BERT for unsupervised text tasks

本文探讨了如何使用BERT及类似自注意力架构解决各种文本处理任务,包括通过上下文窗口改进句子相关性评估和生成大型文档的分布式表示,为NLP社区提供了有效的解决方案。

This post discusses how we use BERT and similar self-attention architectures to address various text crunching tasks at Ether Labs.

Self-attention architectures have caught the attention of NLP practitioners in recent years, first proposed in Vaswani et al., where the authors have used multi-headed self-attention architecture for machine translation tasks

BERT Architecture Overview

  • BERT’s model architecture is a multi-layer bidirectional Transformer encoder based on the original implementation described in Vaswani et al.
  • Each word in BERT gets “n_layers*(num_heads*attn.vector) “ representations that capture the representation of the word in the current context
  • For example, in BERT base: n_layers = 12, N_heads = 12, attn.vector = dim(64)
  • In this case, we have 12X12X(64) representational sub-spaces for each word to leverage
  • This leaves us with a challenge and opportunity to leverage such rich representations unlike any other LM architectures proposed earlier

Sentence relatedness with BERT

BERT representations can be double-edged sword gives the richness in its representations. In our experiments with BERT, we have observed that it can often be misleading with conventional similarity metrics like cosine similarity. For example, consider pair-wise cosine similarities in below case (from the BERT model fine-tuned for HR-related discussions):

text1: Performance appraisals are both one of the most crucial parts of a successful business, and one of the most ignored.

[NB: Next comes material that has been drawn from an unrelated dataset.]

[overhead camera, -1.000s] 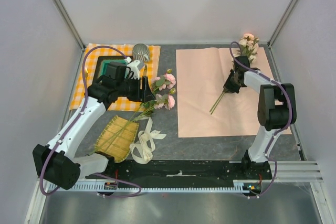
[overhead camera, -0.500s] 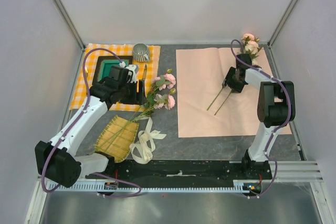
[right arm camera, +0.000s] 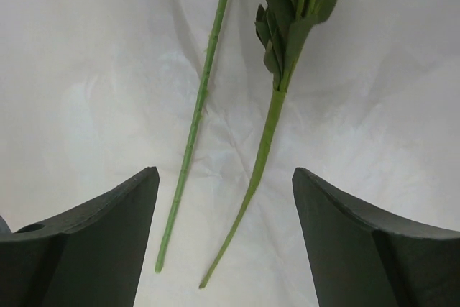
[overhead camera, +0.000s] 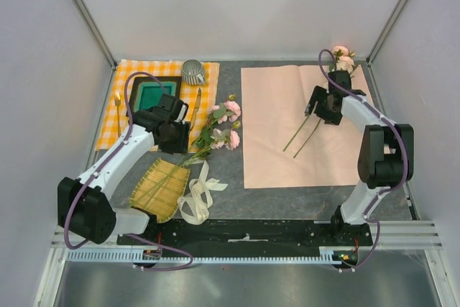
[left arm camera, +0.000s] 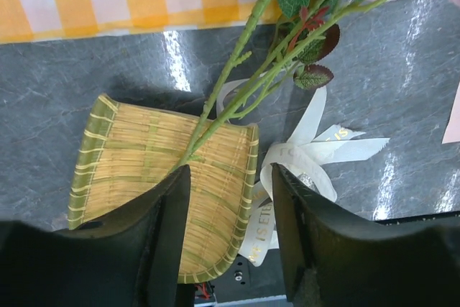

text2: On the other, actual HR and business team leaders sometimes have a lackadaisical “I just do it because I have to” attitude.

text3: If your organization still sees employee appraisals as a concept they need to showcase just so they can “fit in” with other companies who do the same thing, change is the order of the day. How can you do that in a way that everyone likes?

text1<>text2–0.613270938396454

text1<>text3–0.634544332325459

text2<>text3–0.772294402122498

A metric that ranks text1<>text3 higher than any other pair would be desirable. How do we get there?

OOTB, BERT is pre-trained using two unsupervised tasks, Masked LM and Next Sentence Prediction (NSP) tasks.

Masked LM is a spin-up version of conventional language model training setup — next word prediction task. For more details, please refer to section 3.1 in the original paper.

Next Sentence Prediction (NSP) task is a novel approach proposed by authors to capture the relationship between sentences, beyond the similarity.

For the above text pair relatedness challenge, NSP seems to be an obvious fit and to extend its abilities beyond a single sentence, we have formulated a new training task.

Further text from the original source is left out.